WORK ORDER: Without the pictures, copy all of the data exactly.
* * *
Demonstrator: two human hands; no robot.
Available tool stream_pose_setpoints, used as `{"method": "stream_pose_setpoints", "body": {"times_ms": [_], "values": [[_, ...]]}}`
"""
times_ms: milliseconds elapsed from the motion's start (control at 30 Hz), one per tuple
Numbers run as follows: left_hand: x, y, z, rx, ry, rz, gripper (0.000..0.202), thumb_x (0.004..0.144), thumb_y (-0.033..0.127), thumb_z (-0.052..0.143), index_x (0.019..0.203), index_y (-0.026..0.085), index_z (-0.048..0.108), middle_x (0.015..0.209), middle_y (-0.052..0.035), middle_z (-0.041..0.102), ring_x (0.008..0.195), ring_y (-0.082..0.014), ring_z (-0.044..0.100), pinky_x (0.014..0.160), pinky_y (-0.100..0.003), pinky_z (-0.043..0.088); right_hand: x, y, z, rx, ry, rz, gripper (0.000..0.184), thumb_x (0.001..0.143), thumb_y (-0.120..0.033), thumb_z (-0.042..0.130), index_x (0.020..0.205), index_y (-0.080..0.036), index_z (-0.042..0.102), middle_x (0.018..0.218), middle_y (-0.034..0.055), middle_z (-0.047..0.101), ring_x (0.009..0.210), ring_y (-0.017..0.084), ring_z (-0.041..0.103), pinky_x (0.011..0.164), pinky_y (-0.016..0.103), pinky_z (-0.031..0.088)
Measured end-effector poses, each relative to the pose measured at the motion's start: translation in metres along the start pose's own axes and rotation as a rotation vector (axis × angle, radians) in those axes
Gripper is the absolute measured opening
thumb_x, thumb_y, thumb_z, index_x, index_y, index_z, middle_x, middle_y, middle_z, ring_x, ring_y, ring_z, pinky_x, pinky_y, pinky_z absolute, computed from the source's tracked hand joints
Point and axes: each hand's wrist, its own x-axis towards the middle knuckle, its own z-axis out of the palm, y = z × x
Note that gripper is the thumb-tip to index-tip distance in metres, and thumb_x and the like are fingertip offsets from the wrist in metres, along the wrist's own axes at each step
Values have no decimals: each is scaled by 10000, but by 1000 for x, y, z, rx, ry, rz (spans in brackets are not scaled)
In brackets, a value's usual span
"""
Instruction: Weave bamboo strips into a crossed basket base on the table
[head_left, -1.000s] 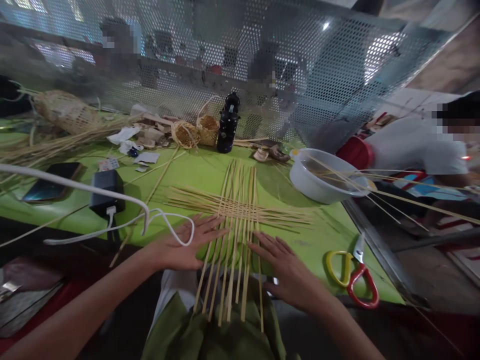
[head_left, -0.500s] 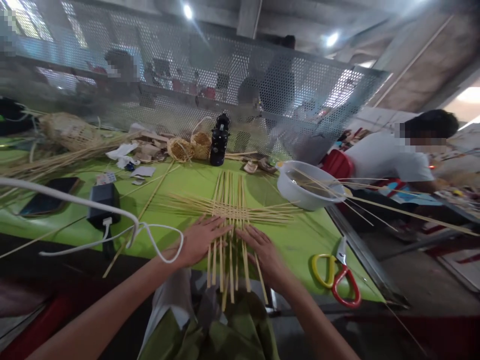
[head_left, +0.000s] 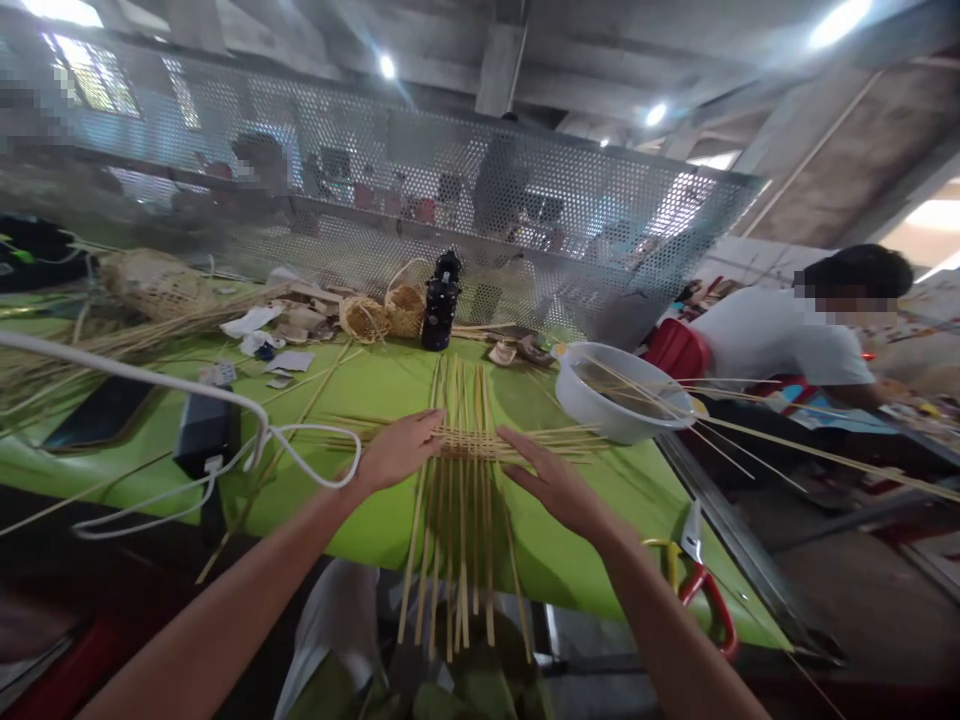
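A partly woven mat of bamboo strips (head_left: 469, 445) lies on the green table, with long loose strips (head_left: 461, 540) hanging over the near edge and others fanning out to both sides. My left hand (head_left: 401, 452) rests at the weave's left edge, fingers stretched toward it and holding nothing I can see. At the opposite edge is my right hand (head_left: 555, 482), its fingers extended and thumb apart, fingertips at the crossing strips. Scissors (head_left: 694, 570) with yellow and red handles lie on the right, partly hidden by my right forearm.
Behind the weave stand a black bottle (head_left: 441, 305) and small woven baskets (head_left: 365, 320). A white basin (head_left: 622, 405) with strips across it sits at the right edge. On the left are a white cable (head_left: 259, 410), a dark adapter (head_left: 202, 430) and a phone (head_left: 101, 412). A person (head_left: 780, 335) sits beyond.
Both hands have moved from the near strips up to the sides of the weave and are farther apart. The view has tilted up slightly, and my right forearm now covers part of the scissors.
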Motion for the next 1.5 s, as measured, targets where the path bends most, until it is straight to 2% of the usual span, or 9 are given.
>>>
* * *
WRITTEN RESPONSE:
Demonstrator: two human hands; no robot.
Available tool stream_pose_setpoints, used as `{"method": "stream_pose_setpoints", "body": {"times_ms": [_], "values": [[_, ...]]}}`
"""
times_ms: milliseconds elapsed from the motion's start (control at 30 Hz), one per tuple
Numbers run as follows: left_hand: x, y, z, rx, ry, rz, gripper (0.000..0.202), thumb_x (0.004..0.144), thumb_y (-0.033..0.127), thumb_z (-0.052..0.143), index_x (0.019..0.203), index_y (-0.026..0.085), index_z (-0.048..0.108), middle_x (0.015..0.209), middle_y (-0.052..0.035), middle_z (-0.041..0.102), ring_x (0.008..0.195), ring_y (-0.082..0.014), ring_z (-0.044..0.100), pinky_x (0.014..0.160), pinky_y (-0.100..0.003), pinky_z (-0.043..0.088); right_hand: x, y, z, rx, ry, rz, gripper (0.000..0.184), thumb_x (0.001..0.143), thumb_y (-0.120..0.033), thumb_z (-0.042..0.130), index_x (0.020..0.205), index_y (-0.080..0.036), index_z (-0.042..0.102), middle_x (0.018..0.218), middle_y (-0.034..0.055), middle_z (-0.047..0.101), ring_x (0.009..0.210), ring_y (-0.017..0.084), ring_z (-0.041..0.103), pinky_x (0.011..0.164), pinky_y (-0.016..0.103), pinky_z (-0.031..0.088)
Measured end-effector poses, each relative to the pose measured at the motion's start: translation in metres along the start pose's own axes and rotation as a rotation vector (axis × angle, radians) in those axes
Gripper is the absolute measured opening
thumb_x, thumb_y, thumb_z, index_x, index_y, index_z, middle_x, middle_y, middle_z, ring_x, ring_y, ring_z, pinky_x, pinky_y, pinky_z absolute, computed from the source's tracked hand joints
Point and axes: each hand's wrist, its own x-axis towards the middle knuckle, its own z-axis out of the palm, y = z × x
Note that gripper is the thumb-tip to index-tip distance in metres, and thumb_x and the like are fingertip offsets from the wrist in metres, along the wrist's own axes at each step
Values have no decimals: each is scaled by 10000, but by 1000 for x, y, z, rx, ry, rz (spans in brackets are not scaled)
In brackets, a value's usual span
"""
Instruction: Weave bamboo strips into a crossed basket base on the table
[head_left, -1.000s] 
[head_left, -0.500s] 
[head_left, +0.000s] 
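A partly woven mat of bamboo strips (head_left: 469, 445) lies on the green table, with long loose strips (head_left: 461, 540) hanging over the near edge and others fanning out to both sides. My left hand (head_left: 401, 452) rests at the weave's left edge, fingers stretched toward it and holding nothing I can see. At the opposite edge is my right hand (head_left: 555, 482), its fingers extended and thumb apart, fingertips at the crossing strips. Scissors (head_left: 694, 570) with yellow and red handles lie on the right, partly hidden by my right forearm.
Behind the weave stand a black bottle (head_left: 441, 305) and small woven baskets (head_left: 365, 320). A white basin (head_left: 622, 405) with strips across it sits at the right edge. On the left are a white cable (head_left: 259, 410), a dark adapter (head_left: 202, 430) and a phone (head_left: 101, 412). A person (head_left: 780, 335) sits beyond.
Both hands have moved from the near strips up to the sides of the weave and are farther apart. The view has tilted up slightly, and my right forearm now covers part of the scissors.
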Motion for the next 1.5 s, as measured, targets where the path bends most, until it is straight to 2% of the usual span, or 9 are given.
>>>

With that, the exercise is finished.